The impingement of sand particles can destroy the inhibitor film and, therefore, reduce inhibitor efficiency. Inhibitors also perform poorly in low-velocity lines particularly if the fluids contain solids such as wax, scale, or sand. Under such circumstances, deposits inevitably form at the 6 o’clock position, preventing the inhibitor from reaching the metal surface. Flow velocities below approximately 1.0 m/s should be avoided if inhibitors are expected to provide satisfactory protection; this will be critical in lines containing solids.

Inhibitor Efficiency versus Inhibitor Availability

When inhibitors are applied, there are two ways to describe the extent to which an inhibitor reduces the corrosion rate: inhibitor efficiency (IE) and inhibitor availability (IA). A value of 95% for IE is commonly used. However, inhibitors are unlikely to be constantly effective throughout the design life. For instance, increased inhibitor dosage or better chemicals will increase the inhibitor concentration. It may be assumed that the inhibited corrosion rate is unrelated to the uninhibited corrosivity of the system and all systems can be inhibited to 0.1 mm/year. The corrosion inhibitor is not available 100% of the time and therefore corrosion will proceed at the uninhibited rate for some periods. Figure 17-6 shows the inhibited corrosion rate under different inhibitor availabilities. This figure is based on the assumed existence of corrosion inhibitors that are able to protect the steel to a corrosion rate CR_mit (typically 0.1 mm/year) regardless of the uninhibited corrosion rate CR_unmit, taking into consideration the percentage of time IA the inhibitor is available.
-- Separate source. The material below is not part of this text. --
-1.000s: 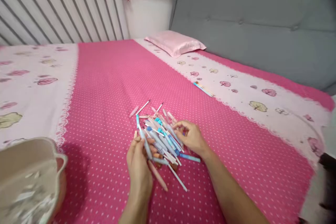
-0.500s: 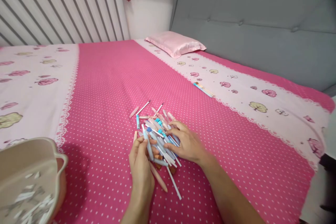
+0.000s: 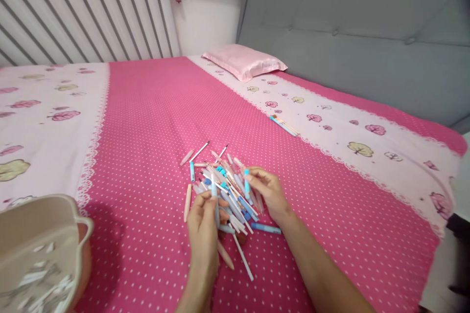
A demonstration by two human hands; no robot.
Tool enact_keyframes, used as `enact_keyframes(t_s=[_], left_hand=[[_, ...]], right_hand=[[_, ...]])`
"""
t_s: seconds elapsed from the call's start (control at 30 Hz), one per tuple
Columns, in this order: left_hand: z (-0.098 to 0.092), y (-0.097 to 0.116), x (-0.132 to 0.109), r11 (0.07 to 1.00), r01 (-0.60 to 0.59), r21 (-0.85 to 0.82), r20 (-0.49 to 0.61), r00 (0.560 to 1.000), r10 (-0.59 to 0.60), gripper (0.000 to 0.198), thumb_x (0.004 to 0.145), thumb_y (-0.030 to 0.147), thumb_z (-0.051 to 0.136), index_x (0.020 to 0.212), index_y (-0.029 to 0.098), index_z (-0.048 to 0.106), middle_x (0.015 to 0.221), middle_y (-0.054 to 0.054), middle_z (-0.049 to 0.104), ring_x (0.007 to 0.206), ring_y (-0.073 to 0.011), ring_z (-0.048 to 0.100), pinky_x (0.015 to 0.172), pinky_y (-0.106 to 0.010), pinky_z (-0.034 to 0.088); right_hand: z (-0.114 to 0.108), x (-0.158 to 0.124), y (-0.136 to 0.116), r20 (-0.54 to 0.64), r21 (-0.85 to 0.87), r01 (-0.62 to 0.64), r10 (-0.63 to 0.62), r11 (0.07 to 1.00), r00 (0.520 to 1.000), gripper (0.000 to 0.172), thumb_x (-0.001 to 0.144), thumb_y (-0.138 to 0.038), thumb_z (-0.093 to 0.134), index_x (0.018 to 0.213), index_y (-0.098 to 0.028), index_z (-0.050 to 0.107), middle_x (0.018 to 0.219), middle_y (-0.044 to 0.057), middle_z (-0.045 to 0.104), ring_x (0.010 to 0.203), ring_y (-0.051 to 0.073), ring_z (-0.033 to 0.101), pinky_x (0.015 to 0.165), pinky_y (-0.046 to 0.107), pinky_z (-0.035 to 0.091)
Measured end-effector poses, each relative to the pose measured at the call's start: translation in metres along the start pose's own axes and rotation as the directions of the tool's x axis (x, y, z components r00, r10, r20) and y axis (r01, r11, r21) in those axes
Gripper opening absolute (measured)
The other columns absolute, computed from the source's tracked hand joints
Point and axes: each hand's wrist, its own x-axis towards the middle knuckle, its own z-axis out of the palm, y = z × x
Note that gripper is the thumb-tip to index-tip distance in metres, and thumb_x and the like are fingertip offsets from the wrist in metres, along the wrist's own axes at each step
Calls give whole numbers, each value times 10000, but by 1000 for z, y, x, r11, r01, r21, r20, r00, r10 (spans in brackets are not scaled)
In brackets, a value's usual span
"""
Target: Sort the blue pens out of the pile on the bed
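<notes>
Pinched upright between the thumb and fingers of my left hand (image 3: 202, 222) is a pale blue pen barrel (image 3: 214, 188). My right hand (image 3: 272, 194) grips a short blue pen cap (image 3: 247, 184) with a brighter blue end at its fingertips. Between and below both hands lies a loose pile of pen parts (image 3: 229, 200): pale blue and pink barrels, white refills and small blue pieces. A blue tube (image 3: 266, 228) rests just below my right wrist. One pink barrel (image 3: 187, 203) lies left of the pile, near a short blue tube (image 3: 192, 171).
A beige basin (image 3: 79, 249) holding white and grey pieces stands at the lower left. Some blue and tan pens (image 3: 284, 125) lie apart on the pink dotted bedspread (image 3: 154, 122). Farther back are a pink pillow (image 3: 244, 61), a grey headboard (image 3: 348, 34) and a radiator (image 3: 84, 14).
My right hand has lifted off the pile and moved slightly right, now with the blue cap. A blue tube now shows on the bedspread below it. My left hand shifted slightly right, still holding its barrel.
</notes>
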Motion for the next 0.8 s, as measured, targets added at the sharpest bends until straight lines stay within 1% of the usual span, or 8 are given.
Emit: enact_keyframes(t_s=[0.07,0.1,0.13,0.17,0.27,0.37,0.67,0.8], left_hand=[[3,0,-2,996,-27,84,46,999,23,238,731,360,570,863,165,535,652,17,587,455,-71,505,409,-165,426],[4,0,-3,991,-36,127,77,997,27,246,736,367,565,868,163,533,656,11,592,462,-74,510,415,-169,430],[5,-1,-4,985,-45,165,113,993,26,254,741,374,558,873,158,532,663,4,599,468,-78,516,422,-173,435],[5,-1,-5,979,-48,197,151,988,18,263,745,380,550,877,154,531,672,-4,607,472,-81,521,429,-180,443],[7,-3,-6,963,-27,267,265,963,-46,283,747,402,531,864,145,529,708,-25,627,442,-89,523,422,-210,456],[7,-5,-6,950,-9,313,323,942,-97,291,728,412,539,835,141,535,689,-24,630,388,-93,511,402,-225,446],[8,-4,-4,942,-19,335,317,944,-94,267,689,382,587,803,141,583,597,-5,615,371,-95,503,369,-193,398],[8,-4,-5,942,-23,334,326,941,-93,269,702,383,574,809,137,582,610,-15,617,370,-92,498,373,-196,406]], right_hand=[[-4,2,0,-73,219,-100,118,971,990,206,734,-380,638,727,-180,592,582,-35,563,455,65,463,407,166,347],[-5,3,-1,-87,300,-128,161,945,983,232,732,-401,640,734,-178,576,524,-53,530,386,48,396,345,151,273],[-7,4,-1,-96,356,-142,187,923,978,256,724,-416,648,734,-176,562,504,-59,522,358,39,368,316,143,230],[-8,5,-1,-107,393,-144,200,908,974,276,709,-425,662,732,-173,552,509,-55,535,357,37,383,305,135,224],[-8,6,-2,-134,449,-146,228,882,964,311,659,-417,712,719,-165,540,547,-36,578,411,53,490,316,115,302],[-7,6,-1,-109,481,-158,238,863,965,305,651,-396,727,709,-156,548,561,-31,590,435,55,526,333,106,347],[-4,4,-3,18,419,-197,209,886,978,278,703,-416,684,748,-160,586,558,-22,586,417,50,501,329,110,345],[-4,4,-3,38,398,-192,193,897,980,268,716,-411,673,771,-159,600,568,-21,581,443,59,521,335,112,355]])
Figure 17-6 Inhibited Corrosion Rate under Different Inhibitor Availabilities

Chemical Additives

Glycol (or methanol) is often used as a hydrate preventer on a recycled basis. If glycol is used without the addition of a corrosion inhibitor, there will be some benefit from the glycol. De Waard has produced a glycol correction factor. However, if glycol and inhibitor are both used, little additional benefit will be realized from the glycol and it should be ignored for design purpose.
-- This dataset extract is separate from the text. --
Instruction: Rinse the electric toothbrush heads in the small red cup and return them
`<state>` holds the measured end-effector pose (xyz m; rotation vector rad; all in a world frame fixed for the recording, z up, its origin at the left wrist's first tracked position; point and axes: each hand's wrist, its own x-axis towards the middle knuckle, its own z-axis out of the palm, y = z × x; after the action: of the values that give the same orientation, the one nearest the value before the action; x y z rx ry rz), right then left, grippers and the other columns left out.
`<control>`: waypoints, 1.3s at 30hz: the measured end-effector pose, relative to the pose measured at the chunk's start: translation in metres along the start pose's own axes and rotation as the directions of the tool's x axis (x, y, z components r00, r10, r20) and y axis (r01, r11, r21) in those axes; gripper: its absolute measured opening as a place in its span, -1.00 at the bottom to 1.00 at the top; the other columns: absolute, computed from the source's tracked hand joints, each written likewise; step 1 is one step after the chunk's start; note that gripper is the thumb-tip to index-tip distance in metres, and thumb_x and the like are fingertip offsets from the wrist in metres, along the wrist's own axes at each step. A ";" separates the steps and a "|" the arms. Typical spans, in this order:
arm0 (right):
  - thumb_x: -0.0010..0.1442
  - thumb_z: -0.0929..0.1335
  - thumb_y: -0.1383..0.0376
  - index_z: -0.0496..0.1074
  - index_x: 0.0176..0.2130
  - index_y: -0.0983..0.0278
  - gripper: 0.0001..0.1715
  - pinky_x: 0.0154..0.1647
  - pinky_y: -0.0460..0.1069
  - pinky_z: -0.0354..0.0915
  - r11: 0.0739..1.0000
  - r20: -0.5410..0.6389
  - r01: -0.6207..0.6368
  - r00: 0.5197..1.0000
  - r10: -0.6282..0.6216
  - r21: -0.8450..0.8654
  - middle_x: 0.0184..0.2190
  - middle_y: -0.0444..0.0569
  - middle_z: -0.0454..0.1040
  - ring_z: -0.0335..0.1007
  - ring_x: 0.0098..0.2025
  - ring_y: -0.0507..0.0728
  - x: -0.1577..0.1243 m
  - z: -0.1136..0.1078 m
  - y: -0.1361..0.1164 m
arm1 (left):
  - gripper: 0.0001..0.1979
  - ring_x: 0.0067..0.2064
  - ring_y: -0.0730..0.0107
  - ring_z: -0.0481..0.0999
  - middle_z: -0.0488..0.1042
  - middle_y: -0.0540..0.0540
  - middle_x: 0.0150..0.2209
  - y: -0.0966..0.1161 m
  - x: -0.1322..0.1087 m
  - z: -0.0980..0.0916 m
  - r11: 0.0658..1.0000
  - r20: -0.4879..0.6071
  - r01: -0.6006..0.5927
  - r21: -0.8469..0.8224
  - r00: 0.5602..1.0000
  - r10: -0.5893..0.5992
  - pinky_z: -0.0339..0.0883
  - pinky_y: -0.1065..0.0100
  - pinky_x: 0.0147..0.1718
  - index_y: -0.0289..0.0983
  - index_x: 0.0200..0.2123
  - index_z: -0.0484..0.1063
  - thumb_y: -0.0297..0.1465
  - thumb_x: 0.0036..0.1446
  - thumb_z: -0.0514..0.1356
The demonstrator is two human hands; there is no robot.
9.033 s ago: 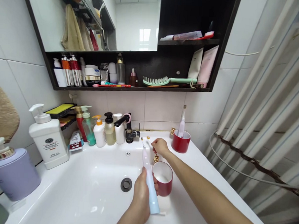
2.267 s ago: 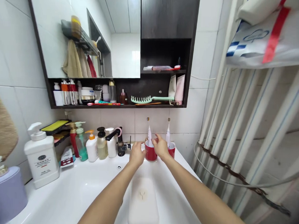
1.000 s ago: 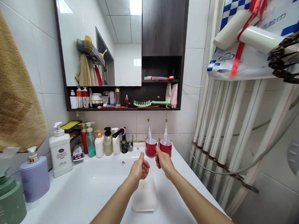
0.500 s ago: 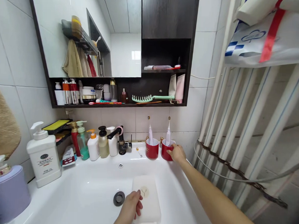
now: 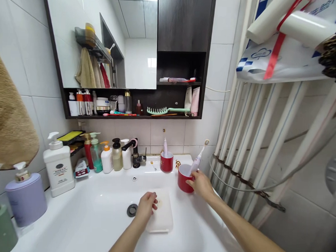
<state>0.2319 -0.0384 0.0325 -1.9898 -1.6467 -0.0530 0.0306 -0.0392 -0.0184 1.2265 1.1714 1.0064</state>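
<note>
My right hand (image 5: 201,183) is closed on the rim and side of a red cup (image 5: 183,181), which it holds up over the sink's right back edge. An electric toothbrush (image 5: 195,165) with a pale lilac handle stands in this cup, leaning right, its head up. Low over the sink, my left hand (image 5: 146,206) is loosely curled with the thumb apart from the fingers, and nothing shows in it. Beneath and beside it, a whitish flat plastic box (image 5: 164,218) lies in the basin. A second red cup (image 5: 166,164) with a similar toothbrush (image 5: 165,147) stands on the back ledge.
A black faucet (image 5: 138,158) rises from the ledge of the white sink (image 5: 77,218). Several pump bottles (image 5: 117,155) line the left side. Above hangs a mirror cabinet (image 5: 183,30) with toiletries and a green hairbrush (image 5: 163,111). Pipes (image 5: 239,144) run along the right.
My right hand has taken the red cup off the ledge and moved it toward me; its toothbrush now tilts right. My left hand has risen slightly. The view has shifted.
</note>
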 end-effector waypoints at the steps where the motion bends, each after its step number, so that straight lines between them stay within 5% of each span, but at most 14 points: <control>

Methanol is batch injected during start-up until flowline temperatures rise above the hydrate formation region and during extended shutdown.

Single-Phase Flow Velocity

Single-phase flow refers to a flow with only one component, normally oil, gas, or water, through a porous media. Fluid flow influences corrosion by affecting mass transfer and by mechanical removal of solid corrosion products. The flow velocity used in the corrosion model is identified as the true water velocity. Figure 17-7 shows that the corrosion rate increases consistently with increased flow rate at low pH.

Figure 17-7 Effect of Flow Velocity on Corrosion Rate

Multiphase Flow

Multiphase flow refers to the simultaneous flow of more than one fluid phase through a porous media. Most oil wells ultimately produce both oil and gas from the formation and often also produce water. Consequently, multiphase flow is common in oil wells. Multiphase flow in a pipeline is usually studied by the flow regime and corresponding flow rate. Because of the various hydrodynamics and the corresponding turbulence, multiphase flow will further influence the internal corrosion rate, which is significantly different from that of single-phase flow in a pipeline in terms of corrosion.

Water Cut

The term water cut refers to the ratio of water produced compared to the volume of total liquid produced. CO₂ corrosion is mainly caused by water coming in contact with the steel surface. The severity of the CO₂ corrosion is proportional to the time during which the steel surface is wetted by the water phase. Thus, the water cut is an important factor influencing the corrosion rate. However, the effect of the water cut cannot be separated from the flow velocity and the flow regime.

Free-Span Effect

Pipeline spanning can occur on a rough seabed or a seabed subjected to scour. The evaluation of the allowable free-span length should be considered in order to avoid excessive yielding and fatigue. The localized reduction of wall thickness influences the strength capacity of the pipeline and, therefore, the allowable free-span length.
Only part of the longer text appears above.